--- Work order ---
Could you return the data that follows exactly, minus the images?

════

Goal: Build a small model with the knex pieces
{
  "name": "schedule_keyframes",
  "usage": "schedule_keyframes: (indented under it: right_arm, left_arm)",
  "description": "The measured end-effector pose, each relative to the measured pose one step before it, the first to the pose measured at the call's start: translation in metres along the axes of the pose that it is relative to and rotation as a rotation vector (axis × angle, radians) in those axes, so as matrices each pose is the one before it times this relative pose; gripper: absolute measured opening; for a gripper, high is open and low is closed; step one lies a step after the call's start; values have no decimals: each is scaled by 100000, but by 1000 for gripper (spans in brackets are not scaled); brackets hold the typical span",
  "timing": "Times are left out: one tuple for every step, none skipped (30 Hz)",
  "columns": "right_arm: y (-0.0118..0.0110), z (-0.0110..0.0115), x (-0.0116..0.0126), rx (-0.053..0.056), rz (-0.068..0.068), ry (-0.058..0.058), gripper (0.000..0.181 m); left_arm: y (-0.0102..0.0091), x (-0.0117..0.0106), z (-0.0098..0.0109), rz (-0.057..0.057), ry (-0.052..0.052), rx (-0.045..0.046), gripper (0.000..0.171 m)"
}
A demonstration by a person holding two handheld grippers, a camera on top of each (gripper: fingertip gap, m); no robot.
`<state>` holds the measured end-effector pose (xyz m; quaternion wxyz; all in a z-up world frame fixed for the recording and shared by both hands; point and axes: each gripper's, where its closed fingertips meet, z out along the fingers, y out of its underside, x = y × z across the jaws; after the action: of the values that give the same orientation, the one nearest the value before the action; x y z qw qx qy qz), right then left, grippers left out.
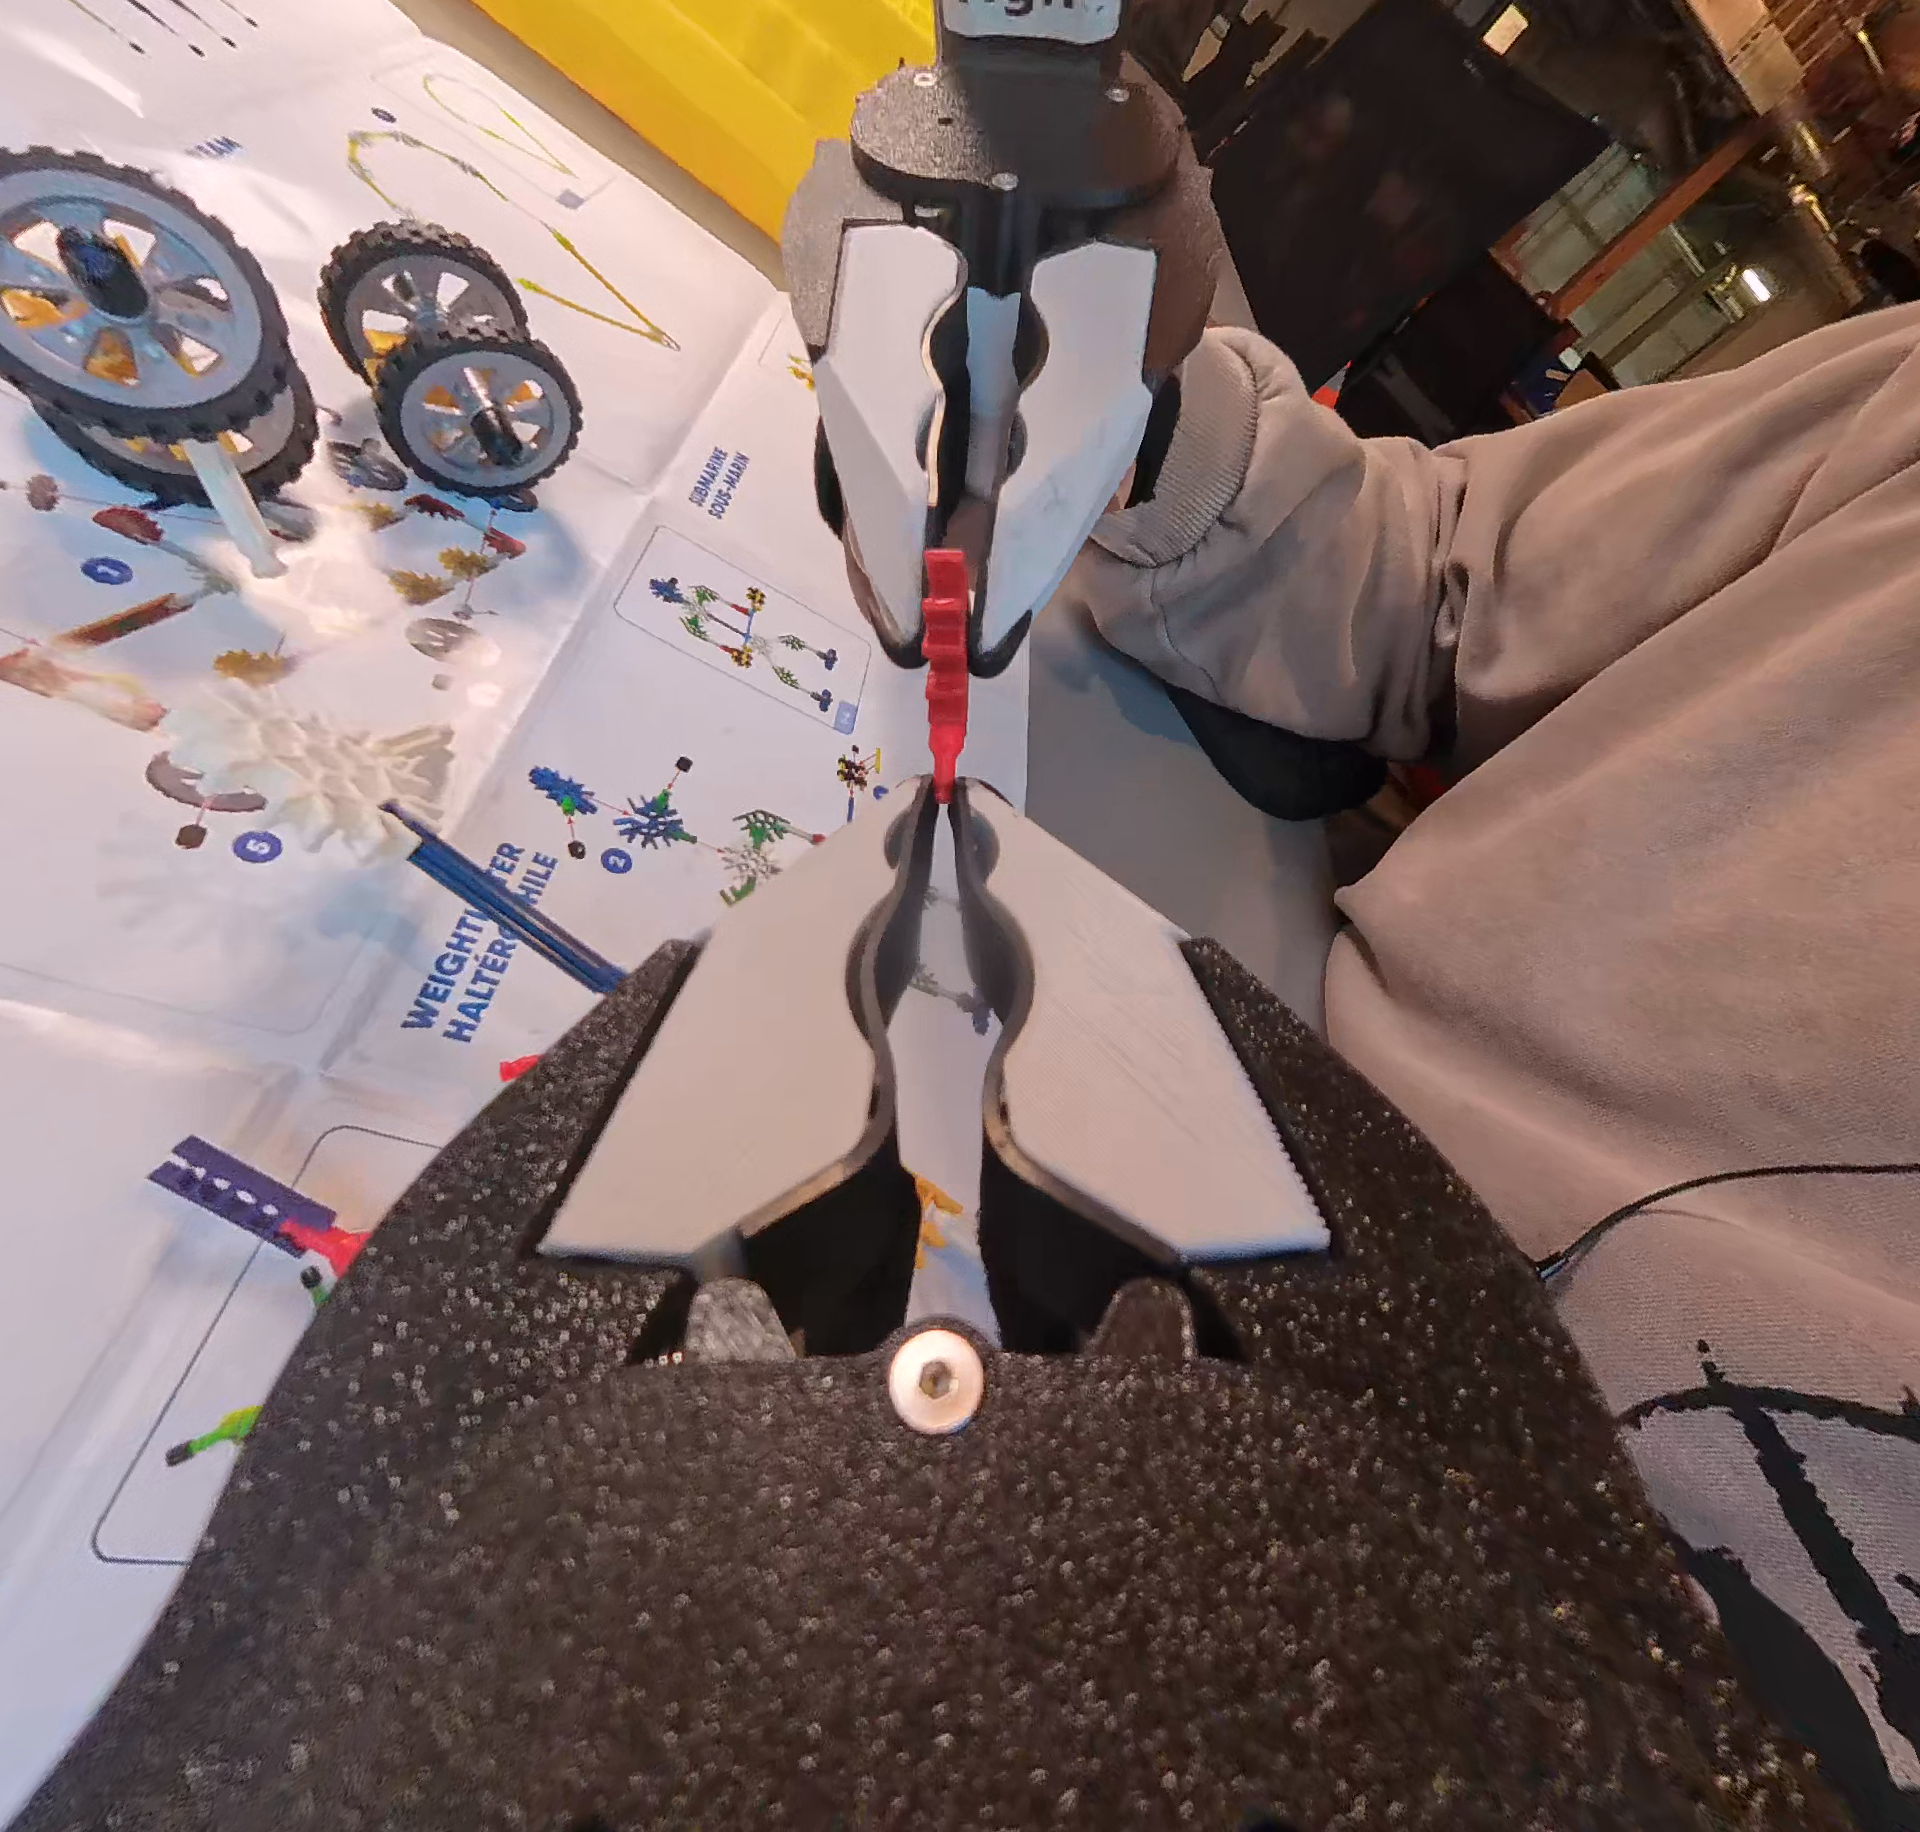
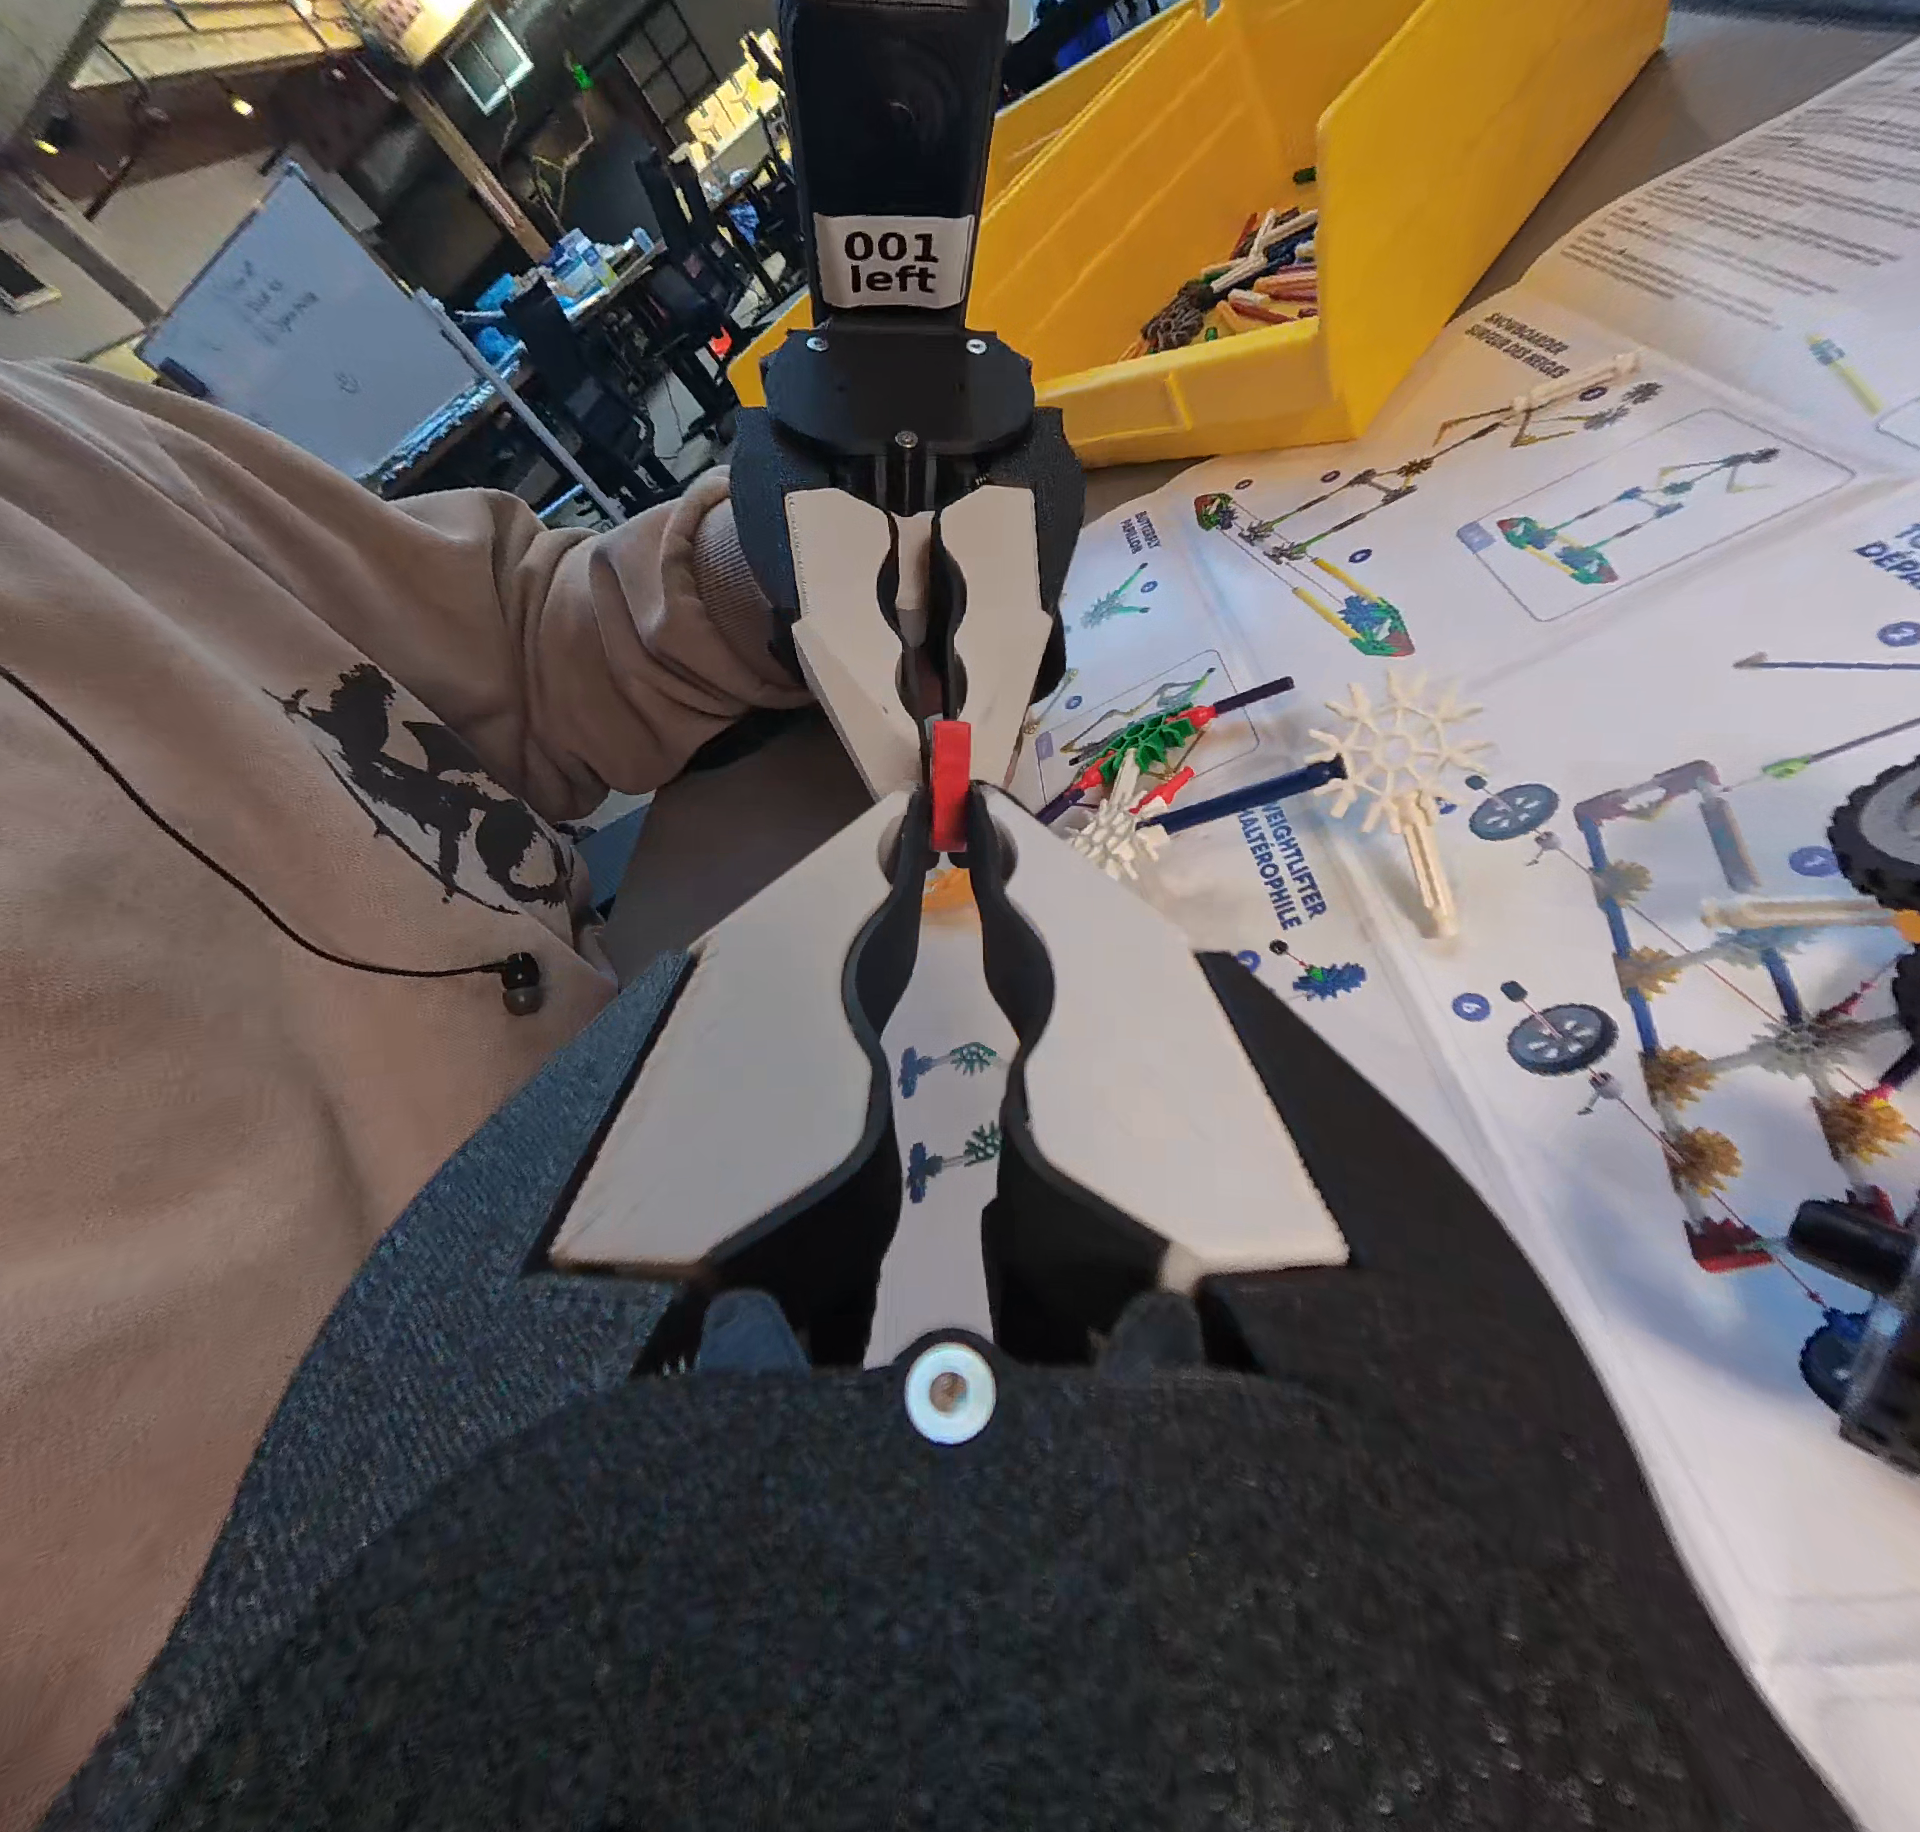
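Large wheels: a pair of grey-spoked toy wheels with black tyres (image 1: pixel 125 317) lies at the far left of the left wrist view, on the instruction sheet.
Small wheels: a second, smaller pair (image 1: pixel 452 369) lies just right of the large pair.
White connector: a white snowflake-shaped piece (image 1: pixel 312 759) lies nearer, with a dark blue rod (image 1: pixel 499 899) plugged into it and running toward the left gripper's body.
Instruction sheet: a big white printed sheet (image 1: pixel 644 494) covers the surface under all these parts.
Left gripper: the left gripper (image 1: pixel 943 795) has its jaws pressed together on the thin lower tip of a red rod and connector piece (image 1: pixel 943 660), held above the sheet's edge.
Red piece: it stands between the two grippers, its toothed upper part pinched by the right gripper (image 1: pixel 951 629), which faces the left one tip to tip.
Right gripper: in the right wrist view its jaws (image 2: pixel 948 806) are shut on the same red piece, with the left gripper's tips touching it from the far side.
Person: a beige sleeve (image 1: pixel 1351 535) and sweatshirt fill the right of the left wrist view.
Yellow bin: an open yellow plastic bin (image 2: pixel 1382 255) with loose rods inside stands beyond the sheet, right of the grippers in the right wrist view.
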<state>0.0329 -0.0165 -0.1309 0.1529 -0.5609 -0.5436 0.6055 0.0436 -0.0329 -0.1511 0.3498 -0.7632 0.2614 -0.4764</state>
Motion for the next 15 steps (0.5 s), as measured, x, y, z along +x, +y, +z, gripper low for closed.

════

--- The completed task ---
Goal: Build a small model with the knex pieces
{
  "name": "schedule_keyframes",
  "usage": "schedule_keyframes: (indented under it: right_arm, left_arm)",
  "description": "The measured end-effector pose, each relative to the measured pose one step before it, the first to the pose measured at the call's start: translation in metres along the axes of the pose that it is relative to and rotation as a rotation vector (axis × angle, radians) in those axes, so as matrices each pose is the one before it times this relative pose; gripper: absolute measured opening; for a gripper, high is open and low is closed; step one lies a step after the call's start; values have no decimals: each is scaled by 100000, but by 1000 for gripper (spans in brackets are not scaled); brackets hold the typical span",
  "timing": "Times are left out: one tuple for every step, none skipped (30 Hz)",
  "columns": "right_arm: y (-0.0118..0.0110), z (-0.0110..0.0115), x (-0.0116..0.0126), rx (-0.053..0.056), rz (-0.068..0.068), ry (-0.058..0.058), gripper (0.000..0.181 m); left_arm: y (-0.0102..0.0091), x (-0.0117..0.0106), z (-0.0098..0.0109), rz (-0.057..0.057), ry (-0.052..0.052), rx (-0.045..0.046), gripper (0.000..0.171 m)"
}
A demonstration by a person holding two handheld grippers, a camera on top of each (gripper: fingertip gap, m); no robot.
`<state>` holds the measured end-effector pose (xyz m; quaternion wxyz; all in a z-up world frame fixed for the recording and shared by both hands; point and axes: each gripper's, where its closed fingertips meet, z out along the fingers, y out of its underside, x = y × z across the jaws; after the action: of the values that give the same orientation, the one nearest the value before the action; x y z qw qx qy qz), right then left, grippers left out.
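Large wheels: a pair of grey-spoked toy wheels with black tyres (image 1: pixel 125 317) lies at the far left of the left wrist view, on the instruction sheet.
Small wheels: a second, smaller pair (image 1: pixel 452 369) lies just right of the large pair.
White connector: a white snowflake-shaped piece (image 1: pixel 312 759) lies nearer, with a dark blue rod (image 1: pixel 499 899) plugged into it and running toward the left gripper's body.
Instruction sheet: a big white printed sheet (image 1: pixel 644 494) covers the surface under all these parts.
Left gripper: the left gripper (image 1: pixel 943 795) has its jaws pressed together on the thin lower tip of a red rod and connector piece (image 1: pixel 943 660), held above the sheet's edge.
Red piece: it stands between the two grippers, its toothed upper part pinched by the right gripper (image 1: pixel 951 629), which faces the left one tip to tip.
Right gripper: in the right wrist view its jaws (image 2: pixel 948 806) are shut on the same red piece, with the left gripper's tips touching it from the far side.
Person: a beige sleeve (image 1: pixel 1351 535) and sweatshirt fill the right of the left wrist view.
Yellow bin: an open yellow plastic bin (image 2: pixel 1382 255) with loose rods inside stands beyond the sheet, right of the grippers in the right wrist view.
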<state>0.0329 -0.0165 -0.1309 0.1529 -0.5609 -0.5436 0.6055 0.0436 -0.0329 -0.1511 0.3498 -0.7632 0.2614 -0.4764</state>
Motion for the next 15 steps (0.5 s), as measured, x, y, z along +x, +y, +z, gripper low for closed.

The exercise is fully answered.